Lois Davis Webb, Morehead City, North Carolina, Southern Living 

Ingredients:

  • 1/2 (15-ounce) package refrigerated piecrusts 
  • 28 caramels
  • 1/4 cup butter 
  • 1/4 cup water
  • 3/4 cup sugar 
  • 2 large eggs 
  • 1/2 teaspoon vanilla extract
  • 1/4 teaspoon salt 
  • 1 cup coarsely chopped pecans, toasted 
  1. Fit piecrust into a 9-inch pie plate according to package directions; fold edges under, and crimp. Prick bottom and sides of piecrust with a fork.
  2. Bake piecrust at 400° for 6 to 8 minutes or until lightly browned; cool on wire rack.
  3. Combine caramels, butter, and 1/4 cup water in large saucepan over medium heat. Cook, stirring constantly, 5 to 7 minutes or until caramels and butter are melted; remove from heat.

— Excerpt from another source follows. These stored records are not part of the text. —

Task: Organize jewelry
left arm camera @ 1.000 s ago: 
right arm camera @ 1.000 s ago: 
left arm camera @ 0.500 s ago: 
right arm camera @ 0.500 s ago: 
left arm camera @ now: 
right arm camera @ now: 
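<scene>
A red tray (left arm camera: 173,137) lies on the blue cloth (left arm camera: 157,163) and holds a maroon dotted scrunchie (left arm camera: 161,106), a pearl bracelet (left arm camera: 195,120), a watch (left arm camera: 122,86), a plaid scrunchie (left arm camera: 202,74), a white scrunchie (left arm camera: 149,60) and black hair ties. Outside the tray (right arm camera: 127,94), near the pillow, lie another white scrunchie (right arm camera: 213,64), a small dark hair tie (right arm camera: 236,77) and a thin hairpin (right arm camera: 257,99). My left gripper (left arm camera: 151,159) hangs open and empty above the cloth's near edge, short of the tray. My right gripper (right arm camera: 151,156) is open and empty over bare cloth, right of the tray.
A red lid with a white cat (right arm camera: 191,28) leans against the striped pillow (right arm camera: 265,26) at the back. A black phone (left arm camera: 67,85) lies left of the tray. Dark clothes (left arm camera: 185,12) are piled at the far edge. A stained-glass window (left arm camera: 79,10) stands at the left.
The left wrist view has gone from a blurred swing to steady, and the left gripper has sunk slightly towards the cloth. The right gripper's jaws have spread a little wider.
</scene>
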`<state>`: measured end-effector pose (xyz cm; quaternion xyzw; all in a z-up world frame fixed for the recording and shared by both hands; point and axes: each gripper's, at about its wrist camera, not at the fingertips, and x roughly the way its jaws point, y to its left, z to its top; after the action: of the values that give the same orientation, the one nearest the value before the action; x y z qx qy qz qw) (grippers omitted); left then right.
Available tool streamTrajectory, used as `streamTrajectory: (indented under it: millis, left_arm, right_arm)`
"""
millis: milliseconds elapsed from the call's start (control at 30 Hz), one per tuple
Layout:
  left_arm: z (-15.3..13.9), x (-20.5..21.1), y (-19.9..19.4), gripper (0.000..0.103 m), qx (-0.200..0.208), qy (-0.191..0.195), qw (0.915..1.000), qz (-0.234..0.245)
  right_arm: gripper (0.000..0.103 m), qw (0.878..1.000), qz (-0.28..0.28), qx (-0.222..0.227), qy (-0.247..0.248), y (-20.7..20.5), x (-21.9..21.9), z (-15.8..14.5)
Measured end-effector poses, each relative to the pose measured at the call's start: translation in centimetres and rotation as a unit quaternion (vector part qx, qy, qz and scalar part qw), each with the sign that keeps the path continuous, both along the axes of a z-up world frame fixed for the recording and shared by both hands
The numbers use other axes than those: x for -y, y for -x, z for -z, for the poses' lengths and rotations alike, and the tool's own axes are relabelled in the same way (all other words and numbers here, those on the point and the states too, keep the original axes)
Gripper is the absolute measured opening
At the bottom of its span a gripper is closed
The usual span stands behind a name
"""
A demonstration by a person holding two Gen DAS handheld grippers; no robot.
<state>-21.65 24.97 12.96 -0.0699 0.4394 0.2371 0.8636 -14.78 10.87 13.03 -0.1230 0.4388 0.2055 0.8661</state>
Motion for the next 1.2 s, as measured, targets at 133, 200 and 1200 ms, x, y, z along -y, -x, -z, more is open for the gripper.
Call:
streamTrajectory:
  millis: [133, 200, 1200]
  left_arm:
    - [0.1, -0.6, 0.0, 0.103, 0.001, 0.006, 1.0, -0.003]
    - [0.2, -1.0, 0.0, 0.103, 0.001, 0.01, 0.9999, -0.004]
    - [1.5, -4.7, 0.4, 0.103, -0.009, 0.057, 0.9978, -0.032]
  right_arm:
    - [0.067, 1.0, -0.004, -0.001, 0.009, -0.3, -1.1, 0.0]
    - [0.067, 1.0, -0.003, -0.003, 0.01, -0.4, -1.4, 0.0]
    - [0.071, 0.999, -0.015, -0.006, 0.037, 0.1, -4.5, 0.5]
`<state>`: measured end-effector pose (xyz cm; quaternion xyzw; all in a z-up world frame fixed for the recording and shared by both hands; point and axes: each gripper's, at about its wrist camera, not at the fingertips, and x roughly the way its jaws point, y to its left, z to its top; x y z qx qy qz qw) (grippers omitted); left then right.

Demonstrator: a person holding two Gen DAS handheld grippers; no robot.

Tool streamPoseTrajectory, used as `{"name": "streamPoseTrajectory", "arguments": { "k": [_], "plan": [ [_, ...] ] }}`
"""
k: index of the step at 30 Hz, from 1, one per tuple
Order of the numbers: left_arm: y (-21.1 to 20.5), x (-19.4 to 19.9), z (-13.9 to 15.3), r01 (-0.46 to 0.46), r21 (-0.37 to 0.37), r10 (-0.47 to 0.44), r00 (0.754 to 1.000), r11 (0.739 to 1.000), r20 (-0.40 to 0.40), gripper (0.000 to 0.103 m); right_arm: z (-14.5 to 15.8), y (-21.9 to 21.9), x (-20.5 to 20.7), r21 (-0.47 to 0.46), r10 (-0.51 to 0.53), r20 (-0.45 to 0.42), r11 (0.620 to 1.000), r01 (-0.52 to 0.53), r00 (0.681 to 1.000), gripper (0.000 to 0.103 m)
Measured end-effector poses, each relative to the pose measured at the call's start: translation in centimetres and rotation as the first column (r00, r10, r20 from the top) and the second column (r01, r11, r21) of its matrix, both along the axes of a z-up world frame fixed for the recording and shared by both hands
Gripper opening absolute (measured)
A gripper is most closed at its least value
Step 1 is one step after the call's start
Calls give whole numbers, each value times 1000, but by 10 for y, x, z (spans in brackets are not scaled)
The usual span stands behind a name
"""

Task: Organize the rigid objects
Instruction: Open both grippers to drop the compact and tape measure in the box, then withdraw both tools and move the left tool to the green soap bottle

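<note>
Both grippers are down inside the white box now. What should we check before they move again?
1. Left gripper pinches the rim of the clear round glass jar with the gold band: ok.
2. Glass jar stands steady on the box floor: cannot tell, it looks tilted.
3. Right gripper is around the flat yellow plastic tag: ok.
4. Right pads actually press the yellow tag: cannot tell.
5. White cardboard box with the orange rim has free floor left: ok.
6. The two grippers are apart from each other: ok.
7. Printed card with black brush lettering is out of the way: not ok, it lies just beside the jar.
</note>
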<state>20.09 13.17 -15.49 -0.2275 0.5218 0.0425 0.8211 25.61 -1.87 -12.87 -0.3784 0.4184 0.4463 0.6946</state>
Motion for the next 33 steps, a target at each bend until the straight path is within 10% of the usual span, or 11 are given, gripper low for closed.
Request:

  4. Stir together sugar and next 3 ingredients. Stir into caramel mixture until thoroughly combined. Stir in pecans. Pour into prepared crust.
  5. Bake pie at 400° for 10 minutes. Reduce heat to 350°, and bake 20 more minutes, shielding edges of crust with aluminum foil to prevent excessive browning. Remove pie to a wire rack to cool. Top with Chocolate-Dipped Pecans, if desired.